Custody and Possession FAQ’s
1. How do the Courts determine custody?
The best interest of the child is always the primary consideration of the court in determining the issues of conservatorship and possession of and access to the child.
2. Isn’t it true that the Courts favor the female spouse having custody of the children?
By law, courts must consider the qualifications of a spouse or party without regard to their marital status or to the sex of the party or the child in determining whether to appoint either parent or party as sole managing conservator or appoint the parties joint managing conservators. Typically, the primary goal of any court is to maintain the status quo if the evidence indicates that the current scheme of access to the children is working well for the children.
3. What is joint conservatorship?
First, to address an erroneous definition, joint conservatorship does not mean (necessarily) that one parent has the child half of the time and the other has the child the remainder of the time. Although a joint managing conservatorship can consist of an equal split in possession of the child, it more often consists of one parent having the child the majority of the time and the other parent having visitation/possessory rights that are much less than half. Joint managing conservators means that both conservators (parents) share in the major decision making rights, privileges, duties and powers held by the parent pertaining to the child such as the right to establish the primary residence of the child; the right to consent to medical, dental and surgical treatment; the right to receive and give receipt for periodic payments of support for the child; the right to represent the child in legal actions; the right to consent to marriage or enlistment in the armed forces; and the right to make educational decisions, to name a few.

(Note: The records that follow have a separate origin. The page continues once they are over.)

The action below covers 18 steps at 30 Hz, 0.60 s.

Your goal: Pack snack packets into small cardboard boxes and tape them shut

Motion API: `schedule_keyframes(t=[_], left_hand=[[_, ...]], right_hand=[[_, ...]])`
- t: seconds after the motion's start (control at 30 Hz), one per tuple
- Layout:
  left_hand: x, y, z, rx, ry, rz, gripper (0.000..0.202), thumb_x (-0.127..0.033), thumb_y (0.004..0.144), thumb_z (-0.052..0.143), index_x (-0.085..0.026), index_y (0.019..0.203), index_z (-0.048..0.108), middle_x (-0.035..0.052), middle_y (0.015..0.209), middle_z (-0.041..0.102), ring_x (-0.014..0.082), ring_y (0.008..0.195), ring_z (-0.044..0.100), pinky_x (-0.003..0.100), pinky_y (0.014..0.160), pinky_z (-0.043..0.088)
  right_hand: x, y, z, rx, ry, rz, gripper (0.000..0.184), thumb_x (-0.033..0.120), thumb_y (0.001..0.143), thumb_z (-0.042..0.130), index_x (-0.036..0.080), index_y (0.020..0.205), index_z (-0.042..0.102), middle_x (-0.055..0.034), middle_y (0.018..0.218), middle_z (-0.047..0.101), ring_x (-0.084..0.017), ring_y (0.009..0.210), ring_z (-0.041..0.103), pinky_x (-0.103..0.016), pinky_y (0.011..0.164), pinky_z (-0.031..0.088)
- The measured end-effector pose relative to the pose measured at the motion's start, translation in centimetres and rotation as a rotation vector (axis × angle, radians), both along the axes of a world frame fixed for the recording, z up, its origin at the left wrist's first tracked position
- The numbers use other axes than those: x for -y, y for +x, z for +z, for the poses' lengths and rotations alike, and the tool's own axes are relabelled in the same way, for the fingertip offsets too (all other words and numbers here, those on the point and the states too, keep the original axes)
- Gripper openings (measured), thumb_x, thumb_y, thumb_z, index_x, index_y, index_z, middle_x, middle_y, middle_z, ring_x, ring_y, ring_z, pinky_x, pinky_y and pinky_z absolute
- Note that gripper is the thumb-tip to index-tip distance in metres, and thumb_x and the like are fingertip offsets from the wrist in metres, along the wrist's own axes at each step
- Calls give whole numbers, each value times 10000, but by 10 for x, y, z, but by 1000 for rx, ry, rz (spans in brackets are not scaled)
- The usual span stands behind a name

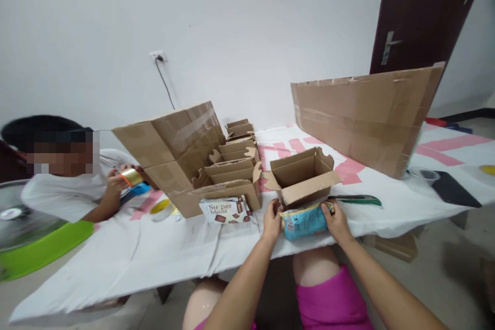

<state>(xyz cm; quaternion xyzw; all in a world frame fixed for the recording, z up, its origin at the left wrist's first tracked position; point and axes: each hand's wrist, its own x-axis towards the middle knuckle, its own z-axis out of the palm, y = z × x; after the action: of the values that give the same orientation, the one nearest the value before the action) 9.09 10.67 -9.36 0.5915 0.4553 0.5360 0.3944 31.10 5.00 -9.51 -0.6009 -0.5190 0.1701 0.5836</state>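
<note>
A blue and yellow plastic packet (307, 223) lies at the table's front edge, gripped at both ends. My left hand (273, 219) is closed on its left end and my right hand (335, 220) pinches its right end. Just behind the packet stands an open cardboard box (303, 174) with its flaps up; the box's inside looks dark. A green-handled box cutter (358, 199) lies right of the box, close to my right hand. To the left, printed "Su-per Meal" cards (226, 210) lean against another open box (232, 185).
More open boxes (235, 152) line up behind, along a tall cardboard partition (181, 139). A second cardboard panel (363, 118) stands at right, near a black flat object (456, 189) and tape roll (423, 174). At left, a person (77, 180) handles a tape dispenser (133, 178).
</note>
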Motion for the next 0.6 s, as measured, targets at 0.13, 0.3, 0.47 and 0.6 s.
schedule_keyframes(t=[0.13, 0.3, 0.47, 0.6], left_hand=[[19, -12, 6, -56, 102, -33, 598, -667, 881, 340, -158, 1054, 603, 126, 1067, 651, 265, 1057, 597, 431, 973, 441], [40, -9, 16, -171, 189, -287, 805, -712, 603, 692, -150, 1172, 600, 129, 1147, 658, 306, 1088, 599, 435, 996, 441], [45, -2, 19, -307, 71, -304, 648, -385, 590, 825, -161, 1159, 609, 101, 1149, 678, 302, 1087, 618, 439, 1001, 453], [63, -5, 29, -249, 81, -300, 500, -360, 715, 741, -148, 1146, 605, 102, 1108, 701, 275, 1020, 657, 411, 938, 506]], right_hand=[[1, 0, -2, -15, -4, 6, 573, 737, 807, 416, 197, 935, 557, -112, 826, 694, -269, 767, 645, -377, 704, 495], [-1, -1, -1, -39, -30, 29, 581, 732, 805, 415, 192, 968, 551, -137, 873, 699, -293, 825, 653, -415, 753, 502], [2, 2, 2, -45, -44, 161, 626, 687, 733, 550, 166, 1079, 532, -159, 1022, 691, -313, 957, 650, -449, 848, 501], [29, 15, 19, 34, -73, 394, 752, 447, 551, 801, 176, 1189, 511, -112, 1098, 680, -297, 1000, 648, -421, 885, 508]])
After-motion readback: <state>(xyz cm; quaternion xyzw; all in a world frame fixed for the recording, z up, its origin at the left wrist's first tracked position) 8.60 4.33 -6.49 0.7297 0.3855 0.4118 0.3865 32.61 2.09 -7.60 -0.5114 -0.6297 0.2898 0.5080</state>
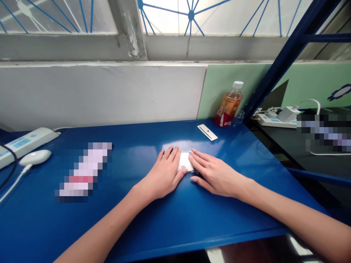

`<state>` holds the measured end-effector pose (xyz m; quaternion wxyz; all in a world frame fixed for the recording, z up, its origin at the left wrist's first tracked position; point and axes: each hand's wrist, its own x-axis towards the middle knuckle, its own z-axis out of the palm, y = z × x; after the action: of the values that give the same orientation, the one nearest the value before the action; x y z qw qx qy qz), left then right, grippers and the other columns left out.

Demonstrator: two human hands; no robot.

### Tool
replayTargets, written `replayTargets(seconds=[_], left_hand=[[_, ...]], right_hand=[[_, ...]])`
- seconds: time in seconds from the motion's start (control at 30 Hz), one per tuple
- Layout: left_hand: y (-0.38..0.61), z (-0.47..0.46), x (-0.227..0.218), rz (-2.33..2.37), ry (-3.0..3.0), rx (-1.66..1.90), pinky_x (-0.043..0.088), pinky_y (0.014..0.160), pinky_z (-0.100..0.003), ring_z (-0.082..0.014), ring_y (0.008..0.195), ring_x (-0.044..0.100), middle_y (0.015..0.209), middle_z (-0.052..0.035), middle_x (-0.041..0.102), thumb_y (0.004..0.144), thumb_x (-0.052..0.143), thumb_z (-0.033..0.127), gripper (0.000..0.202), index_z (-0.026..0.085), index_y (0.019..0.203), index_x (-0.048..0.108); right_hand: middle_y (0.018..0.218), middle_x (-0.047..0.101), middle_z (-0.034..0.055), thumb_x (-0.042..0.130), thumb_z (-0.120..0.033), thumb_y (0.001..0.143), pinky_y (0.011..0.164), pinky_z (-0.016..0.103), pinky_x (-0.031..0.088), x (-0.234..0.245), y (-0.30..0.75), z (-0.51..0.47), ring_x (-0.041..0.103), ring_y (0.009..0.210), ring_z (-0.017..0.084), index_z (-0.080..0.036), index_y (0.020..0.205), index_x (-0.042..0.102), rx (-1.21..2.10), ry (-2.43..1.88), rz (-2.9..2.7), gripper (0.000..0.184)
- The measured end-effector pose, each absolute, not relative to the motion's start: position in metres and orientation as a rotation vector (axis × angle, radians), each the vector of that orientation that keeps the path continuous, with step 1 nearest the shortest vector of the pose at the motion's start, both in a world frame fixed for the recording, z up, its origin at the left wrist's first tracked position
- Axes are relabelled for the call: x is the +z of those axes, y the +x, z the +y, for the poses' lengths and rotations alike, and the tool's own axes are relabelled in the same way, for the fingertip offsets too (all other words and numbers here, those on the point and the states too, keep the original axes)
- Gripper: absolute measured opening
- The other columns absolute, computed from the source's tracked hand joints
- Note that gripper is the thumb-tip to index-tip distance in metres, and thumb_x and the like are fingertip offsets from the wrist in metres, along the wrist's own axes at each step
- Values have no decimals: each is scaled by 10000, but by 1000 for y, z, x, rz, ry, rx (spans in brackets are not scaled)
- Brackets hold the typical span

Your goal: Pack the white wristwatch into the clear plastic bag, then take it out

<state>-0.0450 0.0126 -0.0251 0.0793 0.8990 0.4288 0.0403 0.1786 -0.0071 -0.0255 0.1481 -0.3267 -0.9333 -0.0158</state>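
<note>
A small flat white thing with a clear edge (185, 162), like a card in a transparent cover, lies on the blue desk (131, 226). Its exact kind cannot be made out, as fingers cover both its sides. My left hand (164, 174) rests flat over its left part, fingers stretched out and thumb at its near edge. From the other side my right hand (216, 175) lays its straight fingertips on the right part, the thumb apart on the desk. Farther back lies a white strip of card (207, 132) with a dark slot and dot.
A drink bottle (229, 106) with a white cap stands by the wall. On the left are a blurred-out phone-like slab (86, 170), a white puck on a cable (35, 157) and a power strip (30, 143). A blue metal post (276, 69) rises at the right.
</note>
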Motion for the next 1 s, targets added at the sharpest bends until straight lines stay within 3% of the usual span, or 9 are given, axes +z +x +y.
replayTargets(seconds=[0.3,0.6,0.83,1.0], left_hand=[[-47,13,-25,1278,2717,127,204,1173,-534,-357,1469,228,1566,-216,303,994,308,579,740,39,1500,310],[-47,13,-25,1284,2672,164,196,1177,-542,-352,1473,218,1565,-213,312,1008,309,561,686,75,1493,317],[-46,11,-25,1062,2684,249,163,1195,-516,-284,1496,159,1585,-192,277,1031,283,528,644,124,1530,241],[-55,13,-14,1011,2679,291,148,1197,-536,-298,1502,114,1609,-165,220,1001,368,551,701,149,1551,206]], right_hand=[[1330,628,159,443,-315,995,1078,470,461,-29,186,6,536,1289,297,-94,1321,581,210,-1002,-2473,416],[1291,640,152,427,-157,964,1035,510,480,-35,204,28,551,1247,288,-150,1306,587,159,-1018,-2331,377],[1075,716,104,490,-240,982,869,403,558,-31,208,29,664,1003,235,-218,1187,685,190,-858,-2337,283],[940,717,77,520,-280,982,768,383,557,-21,215,31,658,862,211,-253,1068,739,214,-770,-2318,237]])
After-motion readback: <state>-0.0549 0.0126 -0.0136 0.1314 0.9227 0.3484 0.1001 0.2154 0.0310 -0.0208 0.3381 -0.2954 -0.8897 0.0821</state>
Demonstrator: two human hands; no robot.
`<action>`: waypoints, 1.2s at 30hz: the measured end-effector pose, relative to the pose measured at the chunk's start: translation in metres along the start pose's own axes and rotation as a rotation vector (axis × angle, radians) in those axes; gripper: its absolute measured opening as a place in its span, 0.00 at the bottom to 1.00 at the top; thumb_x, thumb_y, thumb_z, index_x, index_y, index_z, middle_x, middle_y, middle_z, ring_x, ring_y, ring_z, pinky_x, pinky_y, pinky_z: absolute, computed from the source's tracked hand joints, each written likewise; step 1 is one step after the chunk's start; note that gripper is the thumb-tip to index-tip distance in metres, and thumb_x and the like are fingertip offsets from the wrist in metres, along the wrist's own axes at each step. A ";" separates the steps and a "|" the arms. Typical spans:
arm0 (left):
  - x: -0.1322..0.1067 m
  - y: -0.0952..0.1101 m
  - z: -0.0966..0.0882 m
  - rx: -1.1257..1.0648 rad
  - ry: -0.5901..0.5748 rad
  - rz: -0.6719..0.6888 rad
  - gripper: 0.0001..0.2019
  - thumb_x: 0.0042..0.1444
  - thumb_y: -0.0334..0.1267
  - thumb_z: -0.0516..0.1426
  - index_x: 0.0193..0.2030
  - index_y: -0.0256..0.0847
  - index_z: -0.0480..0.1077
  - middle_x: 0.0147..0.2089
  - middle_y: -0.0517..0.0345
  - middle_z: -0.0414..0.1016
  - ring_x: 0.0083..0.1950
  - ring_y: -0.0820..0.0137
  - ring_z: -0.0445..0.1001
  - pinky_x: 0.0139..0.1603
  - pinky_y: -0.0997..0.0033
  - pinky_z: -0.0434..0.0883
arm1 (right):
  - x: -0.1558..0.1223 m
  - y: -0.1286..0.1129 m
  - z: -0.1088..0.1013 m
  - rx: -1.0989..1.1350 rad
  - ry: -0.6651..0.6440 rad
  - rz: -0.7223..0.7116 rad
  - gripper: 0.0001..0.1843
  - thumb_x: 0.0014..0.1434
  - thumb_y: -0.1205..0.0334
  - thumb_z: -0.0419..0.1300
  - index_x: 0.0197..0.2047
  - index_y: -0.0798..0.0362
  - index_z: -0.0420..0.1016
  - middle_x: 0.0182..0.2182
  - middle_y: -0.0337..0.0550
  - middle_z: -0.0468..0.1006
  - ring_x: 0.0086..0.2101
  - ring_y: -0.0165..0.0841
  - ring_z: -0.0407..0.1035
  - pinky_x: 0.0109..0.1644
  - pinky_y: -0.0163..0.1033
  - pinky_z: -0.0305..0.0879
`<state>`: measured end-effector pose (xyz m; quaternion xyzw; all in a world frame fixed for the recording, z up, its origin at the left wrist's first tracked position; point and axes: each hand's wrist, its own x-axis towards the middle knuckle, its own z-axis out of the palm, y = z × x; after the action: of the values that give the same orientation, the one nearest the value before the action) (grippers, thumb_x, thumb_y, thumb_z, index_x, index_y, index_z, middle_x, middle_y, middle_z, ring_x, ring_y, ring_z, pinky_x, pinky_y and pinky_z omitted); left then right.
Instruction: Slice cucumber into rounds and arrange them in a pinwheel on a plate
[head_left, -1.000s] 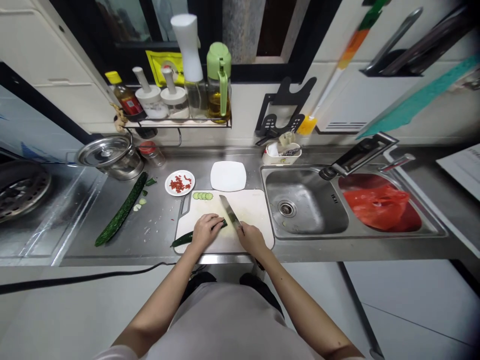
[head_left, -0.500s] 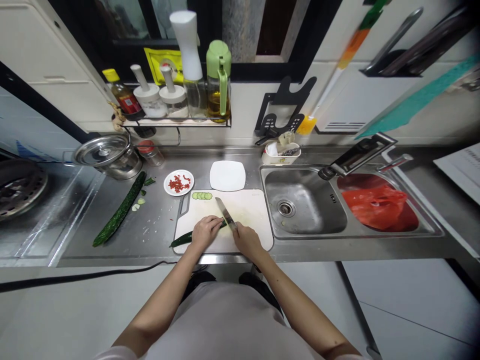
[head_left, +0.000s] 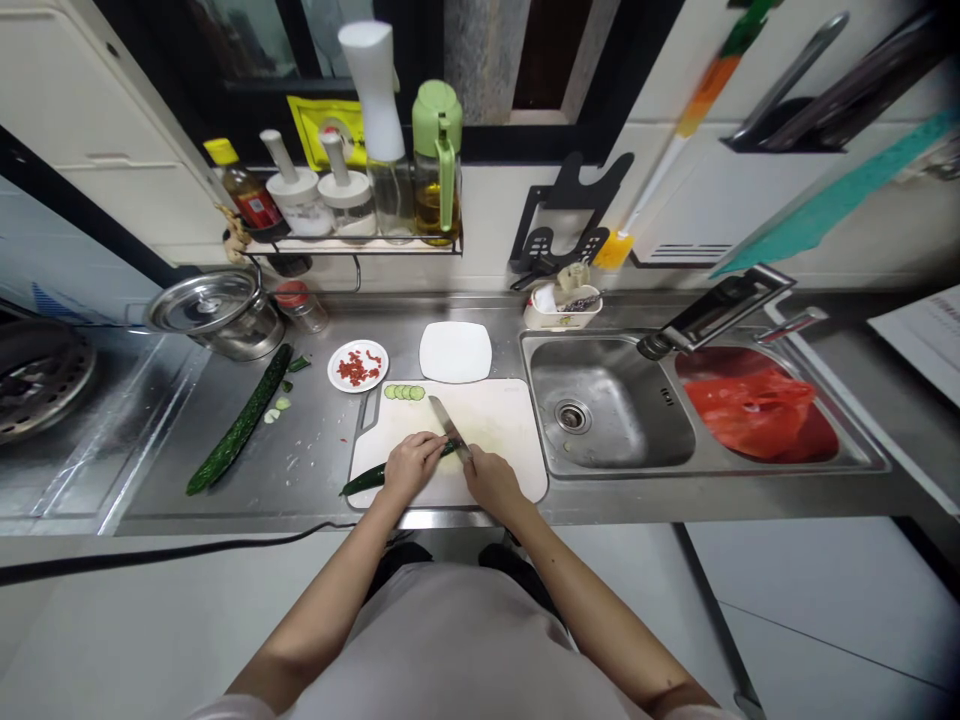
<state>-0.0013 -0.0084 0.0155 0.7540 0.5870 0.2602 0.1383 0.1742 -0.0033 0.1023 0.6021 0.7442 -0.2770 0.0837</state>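
A dark green cucumber (head_left: 365,480) lies slantwise on the white cutting board (head_left: 517,430). My left hand (head_left: 409,464) is closed over its middle, fingertips close to the cut end. In my right hand (head_left: 491,482) is a kitchen knife (head_left: 446,424), its blade against the cucumber's right end and pointing up and to the left. Several thin cucumber slices (head_left: 404,392) overlap in a row near the board's upper left corner. Part of the cucumber is hidden under my left hand.
Above the board are a white square plate (head_left: 455,352) and a small plate of chopped red pieces (head_left: 358,366). To the left lie a whole cucumber (head_left: 240,425) and garlic pieces (head_left: 277,408). A steel sink (head_left: 611,400) with a faucet (head_left: 712,312) borders the board's right side.
The knife and my right hand have shifted very slightly to the left along the cucumber. My left hand keeps its hold in nearly the same place.
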 end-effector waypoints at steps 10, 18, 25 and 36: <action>0.000 0.000 0.001 -0.003 -0.001 0.014 0.12 0.63 0.40 0.53 0.46 0.46 0.77 0.43 0.56 0.78 0.43 0.71 0.74 0.45 0.71 0.71 | 0.002 -0.002 0.005 -0.041 -0.026 0.008 0.15 0.66 0.65 0.42 0.51 0.56 0.65 0.40 0.54 0.77 0.42 0.39 0.73 0.42 0.39 0.61; -0.002 -0.002 0.004 0.012 0.010 0.022 0.12 0.64 0.41 0.52 0.46 0.46 0.76 0.44 0.56 0.78 0.44 0.70 0.74 0.46 0.71 0.71 | -0.004 -0.002 0.003 -0.080 -0.060 -0.011 0.16 0.65 0.66 0.43 0.51 0.57 0.67 0.41 0.54 0.78 0.42 0.41 0.73 0.41 0.39 0.62; -0.002 0.000 0.004 0.016 0.015 0.025 0.12 0.64 0.41 0.52 0.45 0.47 0.77 0.43 0.56 0.78 0.44 0.71 0.74 0.46 0.71 0.71 | -0.014 0.000 -0.001 -0.060 -0.113 0.020 0.17 0.64 0.67 0.44 0.51 0.57 0.68 0.41 0.56 0.78 0.42 0.41 0.73 0.40 0.39 0.61; -0.002 0.002 0.004 -0.001 0.034 0.020 0.12 0.64 0.41 0.51 0.44 0.47 0.77 0.43 0.57 0.78 0.44 0.71 0.73 0.46 0.71 0.71 | -0.023 0.005 0.000 -0.065 -0.144 0.045 0.16 0.63 0.67 0.46 0.51 0.57 0.68 0.41 0.55 0.78 0.43 0.41 0.73 0.39 0.38 0.60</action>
<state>0.0020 -0.0105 0.0128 0.7551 0.5817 0.2748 0.1262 0.1853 -0.0225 0.1114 0.5942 0.7311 -0.2933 0.1626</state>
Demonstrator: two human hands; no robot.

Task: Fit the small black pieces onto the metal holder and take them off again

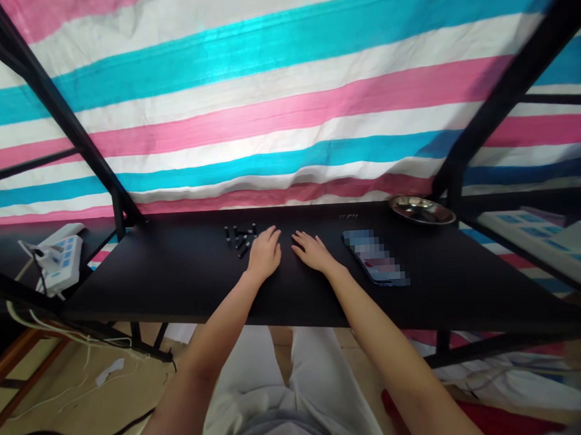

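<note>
My left hand (pixel 265 250) lies flat on the black table (pixel 177 288), fingers stretched out, holding nothing. Just left of it are several small dark cylinders (pixel 244 246), some upright and some lying down; the hand may hide part of this group. My right hand (pixel 312 250) also rests flat on the tabletop with its fingers spread and nothing in it. To its right lies a phone-like flat object (pixel 375 258), its surface blurred out. Farther back sits a short row of tiny pieces (pixel 348 216), too small to name.
A shiny round metal dish (pixel 421 209) stands at the back right corner. At the left is a white power strip (pixel 64 265) with cables. Black metal posts (pixel 79 137) frame both sides, and a striped sheet (pixel 275 108) hangs behind the table.
</note>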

4. Where will the Courts start with regards to conservatorship?
Texas has enacted a presumption that parents should be joint managing conservators. Of course, this presumption is rebuttable. The presumption is based on the notion that it is usually in the child’s best interest to have both parents play a major role in all aspects of the child’s life.
5. Under what circumstances can the joint managing conservatorship presumption be rebutted? How can I avoid joint managing conservatorship and be named sole managing conservator?
The presumption can be rebutted by showing that a joint managing conservatorship arrangement is either not workable between the parents (i.e., you cannot make decisions together regarding the child) or a showing that joint conservatorship would not be in the child’s best interest.
6. At what age can a child sign an affidavit choosing a managing conservator?
Recent changes in Texas Family Law eliminated the option for a child to sign a document, informing the court of his/her choice of which parent he/she wants to live with primarily. The current law provides that upon the proper request by a parent or attorney for a parent, the court is obligated to interview a child who is 12 years of age or older to determine the child’s wishes as to conservatorship and that the Court must consider the child’s desires in conjunction with other evidence relating to what is in the child’s best interest.
7. Can a child testify at a custody trial?
In a nonjury trial, the judge must, if requested, interview a child who is 12 years of age or older in chambers. Additionally, the judge has discretionary authority to interview a child under 12 years of age.
8. How can I get the custody and/or visitation provisions of my divorce decree changed?
The only way to formally change current custody and/or visitation provisions in a Court Order is to file a Petition to Modify with the Court and request that the Court review and revise the prior Orders.
9. I have specific days and times for visitation but my ex refuses to allow me to see our child on those days. What can I do?
Many levels of options are available for relief based on the specific facts of the underlying problem. Most often the remedy is to file with the Court a Motion to Enforce the provisions of the Order and/or a Motion for Contempt asking the Court to hold the disobedient party in contempt. Contempt remedies can range from having the disobedient party held in jail to merely having the Court Order extended periods of possession to the parent who has been denied access to the most extreme circumstance of the Court issuing a change in primary custody decisions.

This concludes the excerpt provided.